I try to do this but it is very difficult to be completely honest with yourself. The human capacity for self-delusion is enormous, I reckon.


----------



## Openminded (Feb 21, 2013)

I'm brutally honest with myself -- no illusions -- and the mistake I made was thinking my ex-husband was just as honest with himself.


----------



## jld (Dec 1, 2013)

@tryingtobebetter:

No kidding. It's like I come up against a possible truth and run screaming away, saying, "Not THAT! I can handle anything but THAT!" 

Who wants to risk having their world rocked by the idea that maybe, maybe, we are lying to ourselves for some reason?


----------



## jld (Dec 1, 2013)

Openminded said:


> I'm brutally honest with myself -- no illusions -- and the mistake I made was thinking my ex-husband was just as honest with himself.
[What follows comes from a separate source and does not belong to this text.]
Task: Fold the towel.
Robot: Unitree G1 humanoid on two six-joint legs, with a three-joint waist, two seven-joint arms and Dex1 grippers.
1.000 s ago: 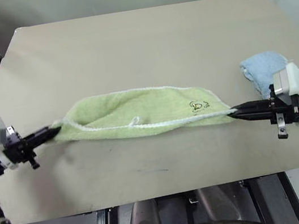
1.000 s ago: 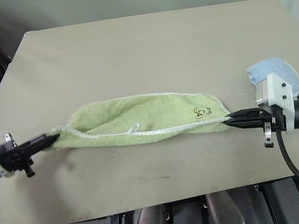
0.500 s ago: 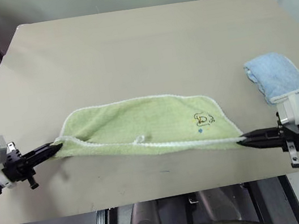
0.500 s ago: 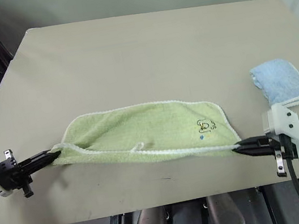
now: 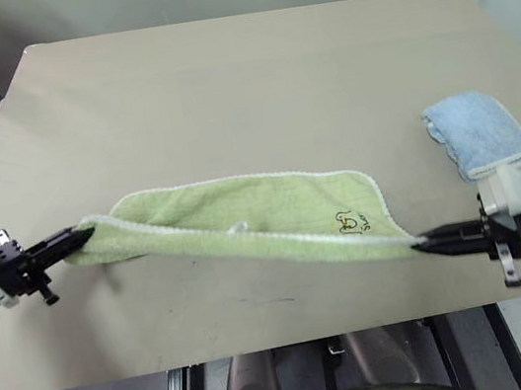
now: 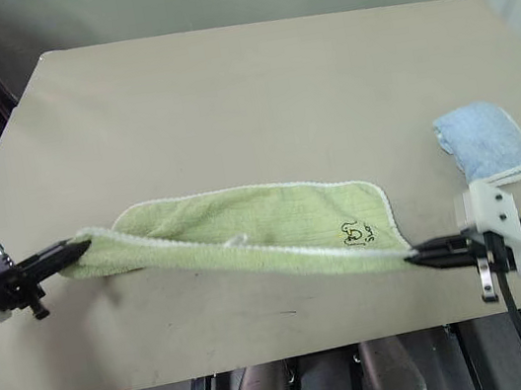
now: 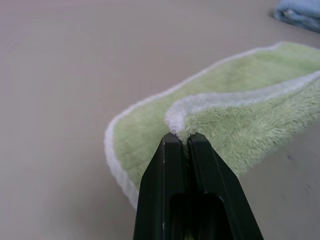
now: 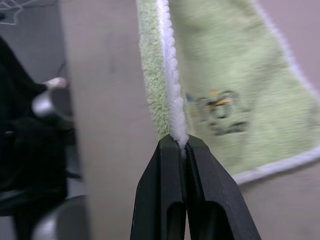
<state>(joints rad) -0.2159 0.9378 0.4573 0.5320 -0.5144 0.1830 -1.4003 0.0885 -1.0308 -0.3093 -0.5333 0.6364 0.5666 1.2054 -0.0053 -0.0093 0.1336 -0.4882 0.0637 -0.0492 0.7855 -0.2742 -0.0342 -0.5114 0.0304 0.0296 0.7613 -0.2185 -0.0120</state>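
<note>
The left gripper (image 5: 76, 238) is clamped on the left corner of the towel (image 5: 245, 223), pinching the white edging between its closed fingers (image 7: 186, 150); the right gripper (image 5: 427, 243) is likewise closed on the right corner, near the front edge of the table (image 5: 222, 81); between them the green towel hangs stretched in a long band across the near half of the table, its front hem lifted, its far edge trailing on the surface, the small logo (image 5: 350, 223) facing up toward the right end; a folded blue cloth (image 5: 477, 131) lies just beyond the right gripper, apart from the towel – not part of the job; the step in hand looks like the first fold – both near corners raised; the next move would call for carrying both corners away together, level, over the far edge, then laying them down squarely before letting go
</note>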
Ouch, O. I am sure that hurt.


----------



## richie33 (Jul 20, 2012)

I will look in the mirror and say " hey I am looking pretty good". But then I will step on the scale and then tell myself " you better get your ass back in the gym". 
I think sometimes we all kid ourselves one way or the other.


----------



## Deejo (May 20, 2008)

I absolutely do, always.
Which is a bare-faced lie ...


----------



## jld (Dec 1, 2013)

Deejo said:


> I absolutely do, always.
> Which is a bare-faced lie ...


----------



## jld (Dec 1, 2013)

richie33 said:


> I will look in the mirror and say " hey I am looking pretty good". But then I will step on the scale and then tell myself " you better get your ass back in the gym".
> I think sometimes we all kid ourselves one way or the other.


Lol, I hear you.


----------



## Caribbean Man (Jun 3, 2012)

tryingtobebetter said:


> * The human capacity for self-delusion is enormous, I reckon.*


:iagree:

This is something I'm painfully aware of.
It is also something that has cause great conflict within my mind sometimes.
My conscious fights against my subconscious.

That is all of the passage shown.